Until a few years ago histories of tropical medicine concentrated on the sending side (usually imperial) and paid little attention to what was thought or done by local medical doctors or local political authorities. However, recently a number of works have tried to transcend the emphasis on how "metropolitan" doctors framed "natives" and "native diseases." This book is part of the departure from this unilateral approach, a sophisticated account of the encounter of global and local medical and political motivations, activities, and ambitions.

The organizing principle of the book is that during the late nineteenth century controlling yellow fever in Cuba—at the time a colony of the Spanish Empire—was a priority for U.S. commercial and political interests because there was an intense traffic of people and goods with Florida, and Cuba was blamed for yellow fever epidemics that attacked the U.S. South. A growing conviction among American politicians, medical doctors, and newspapers was that for the U.S. South to prosper yellow fever had to be controlled at its source in the Caribbean, namely Havana. Consequently, the American military intervened in the process of Cuban independence, and after the defeat of the Spanish army in 1898 they occupied the island, on two different occasions, to—among other objectives—eliminate the menace of the fever and protect U.S. maritime commerce. According to the author, the American armed forces were not even much interested in protecting their own occupying forces or doing something with regard to other illnesses widespread among Cubans but were solely obsessed with ensuring that the disease would not make it ever again to American cities or ports. The occupation was partly validated with the argument that Cubans might not be able to contain the fever without the help of the Americans because they did not care much about a disease that mainly attacked foreigners and because they had a lousy sanitation system.

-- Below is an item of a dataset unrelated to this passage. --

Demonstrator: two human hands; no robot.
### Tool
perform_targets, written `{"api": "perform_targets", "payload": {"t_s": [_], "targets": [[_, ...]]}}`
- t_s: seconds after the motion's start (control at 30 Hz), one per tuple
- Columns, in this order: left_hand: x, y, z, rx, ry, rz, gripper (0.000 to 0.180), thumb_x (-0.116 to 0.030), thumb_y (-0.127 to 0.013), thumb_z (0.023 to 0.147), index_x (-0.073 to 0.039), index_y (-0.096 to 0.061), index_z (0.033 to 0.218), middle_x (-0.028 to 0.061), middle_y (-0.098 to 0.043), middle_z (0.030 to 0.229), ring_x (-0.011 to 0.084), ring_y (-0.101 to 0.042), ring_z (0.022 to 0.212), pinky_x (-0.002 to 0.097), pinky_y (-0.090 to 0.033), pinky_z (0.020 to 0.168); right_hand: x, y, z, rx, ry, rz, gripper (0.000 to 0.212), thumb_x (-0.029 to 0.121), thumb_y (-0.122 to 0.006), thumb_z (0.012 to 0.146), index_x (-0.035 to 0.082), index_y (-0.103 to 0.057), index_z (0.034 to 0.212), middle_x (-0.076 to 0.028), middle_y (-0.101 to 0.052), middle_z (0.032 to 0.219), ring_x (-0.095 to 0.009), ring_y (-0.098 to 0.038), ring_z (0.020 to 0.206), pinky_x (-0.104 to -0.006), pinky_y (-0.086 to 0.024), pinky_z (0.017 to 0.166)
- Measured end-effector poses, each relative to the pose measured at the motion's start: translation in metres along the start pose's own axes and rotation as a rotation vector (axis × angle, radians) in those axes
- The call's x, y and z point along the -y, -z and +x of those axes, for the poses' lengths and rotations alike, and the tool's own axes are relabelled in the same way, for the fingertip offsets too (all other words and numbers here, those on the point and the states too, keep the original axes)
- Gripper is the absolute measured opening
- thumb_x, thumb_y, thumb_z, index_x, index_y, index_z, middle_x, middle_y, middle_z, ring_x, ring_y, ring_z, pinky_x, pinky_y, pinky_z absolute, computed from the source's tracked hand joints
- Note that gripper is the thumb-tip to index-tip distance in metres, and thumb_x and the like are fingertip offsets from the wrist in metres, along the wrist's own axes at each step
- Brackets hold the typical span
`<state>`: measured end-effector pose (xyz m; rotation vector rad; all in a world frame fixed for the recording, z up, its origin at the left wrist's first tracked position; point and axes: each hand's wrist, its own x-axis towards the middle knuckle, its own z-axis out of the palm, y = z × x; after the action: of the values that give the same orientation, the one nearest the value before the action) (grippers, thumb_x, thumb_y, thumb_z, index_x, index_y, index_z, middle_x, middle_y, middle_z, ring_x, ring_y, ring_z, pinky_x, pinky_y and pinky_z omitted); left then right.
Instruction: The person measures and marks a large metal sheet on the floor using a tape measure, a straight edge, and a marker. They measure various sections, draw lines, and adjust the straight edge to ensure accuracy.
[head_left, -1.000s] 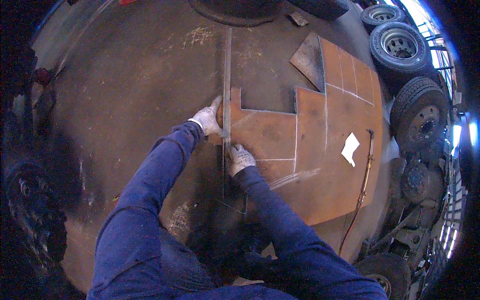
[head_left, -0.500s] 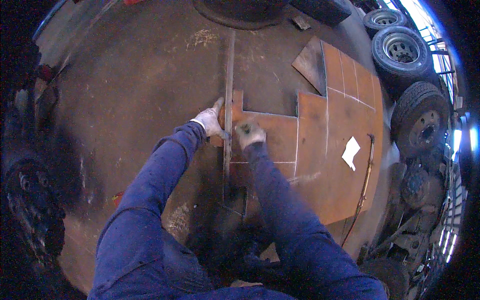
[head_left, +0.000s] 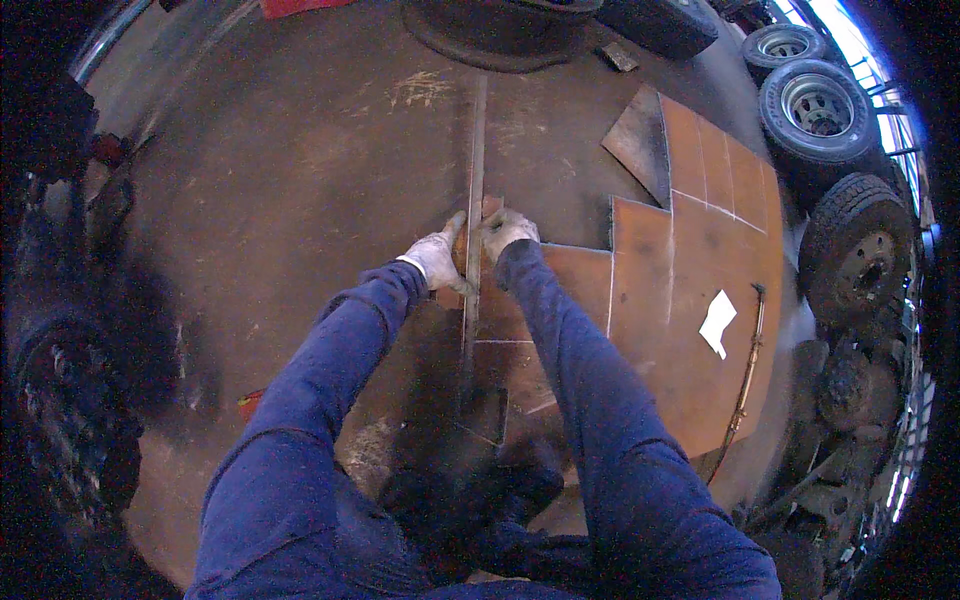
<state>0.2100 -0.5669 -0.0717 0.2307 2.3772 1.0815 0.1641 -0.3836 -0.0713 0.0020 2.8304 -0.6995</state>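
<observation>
A long, narrow metal straightedge [head_left: 478,140] lies lengthwise along the left side of a rust-brown steel sheet [head_left: 640,300] marked with white lines. My left hand [head_left: 437,258], in a pale work glove, sits at the straightedge's left side with thumb and fingers spread, their tips against the bar. Close to the bar's right edge, my right hand [head_left: 511,230], gloved too, has its fingers drawn together over the sheet's upper left part. Whatever is between those fingers is too small or hidden to make out. The sheet has a stepped cut-out beyond my right hand.
A white angular piece [head_left: 717,322] and a thin torch-like metal rod [head_left: 745,370] lie on the sheet's right. Wheels with tyres [head_left: 817,108] line the right side. A dark round object [head_left: 500,35] stands at the far edge, with a small metal offcut [head_left: 618,56] nearby.
My right hand has moved away from me along the straightedge, toward the sheet's far left corner. My left hand stays at the bar. The whole view has shifted slightly.
</observation>
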Motion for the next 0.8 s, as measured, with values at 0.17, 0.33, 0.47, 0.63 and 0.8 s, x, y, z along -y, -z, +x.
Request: {"api": "perform_targets", "payload": {"t_s": [0.17,0.33,0.47,0.63,0.8], "targets": [[-0.004,0.004,-0.004,0.015,0.051,0.024,0.144,-0.037,-0.099,0.052,-0.006,-0.011,0.161,0.0279,-0.054,0.144,0.041,-0.053,0.134,0.0403,-0.043,0.112,0.024,0.013,-0.003,-0.024,0.011,-0.047,0.033,0.04,-0.066,0.087,0.012,-0.075,0.102,-0.018,-0.074,0.104,-0.039,-0.069,0.102,-0.0459,-0.054,0.093],[-0.011,0.001,0.002,-0.012,-0.029,-0.019,0.144,-0.037,-0.099,0.051,-0.006,-0.012,0.161,0.0275,-0.053,0.144,0.041,-0.052,0.134,0.0406,-0.043,0.113,0.001,0.008,-0.004,0.059,-0.01,-0.165,0.032,0.039,-0.067,0.087,0.011,-0.075,0.101,-0.021,-0.073,0.105,-0.04,-0.069,0.103,-0.0472,-0.055,0.092],[0.0,0.007,-0.006,0.006,-0.01,-0.022,0.143,-0.039,-0.099,0.051,-0.003,-0.014,0.16,0.0276,-0.05,0.147,0.0397,-0.049,0.137,0.04,-0.04,0.115,-0.001,-0.004,-0.079,0.177,0.075,-0.162,0.029,0.036,-0.069,0.084,0.011,-0.074,0.099,-0.02,-0.073,0.102,-0.04,-0.069,0.099,-0.0495,-0.055,0.089],[0.0,0.002,-0.005,-0.033,-0.07,-0.024,0.139,-0.039,-0.097,0.055,-0.002,-0.014,0.16,0.0275,-0.05,0.148,0.0396,-0.049,0.138,0.0407,-0.04,0.115,-0.033,-0.039,-0.185,0.122,0.009,-0.174,0.026,0.029,-0.072,0.082,0.011,-0.072,0.101,-0.021,-0.072,0.097,-0.04,-0.07,0.094,-0.0508,-0.056,0.083],[-0.009,0.01,-0.012,0.026,-0.012,-0.005,0.14,-0.042,-0.096,0.057,-0.008,-0.009,0.162,0.0273,-0.048,0.15,0.0397,-0.051,0.136,0.0419,-0.041,0.115,-0.039,0.015,-0.208,-0.259,-0.187,0.241,0.02,0.016,-0.077,0.083,0.008,-0.069,0.1,-0.013,-0.073,0.086,-0.026,-0.072,0.081,-0.0407,-0.057,0.075]]}}
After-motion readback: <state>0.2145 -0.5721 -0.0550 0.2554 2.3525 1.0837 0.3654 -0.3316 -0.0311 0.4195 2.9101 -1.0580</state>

When the American military returned definitively to their home country in 1909 sanitation became a major concern for Cuba's leaders who realized that maintaining the island free of yellow fever was crucial to keeping their political independence and avoiding a new U.S. occupation. The book offers an original and compelling discussion of the negotiations to inscribe in laws the obligations of Cubans to maintain sanitary conditions to the satisfaction of the U.S. government. The United States became dependent on Cuba to keep yellow fever epidemics away from cities and ports of the U.S. South where sanitary regulations were not strictly enforced (as in Havana).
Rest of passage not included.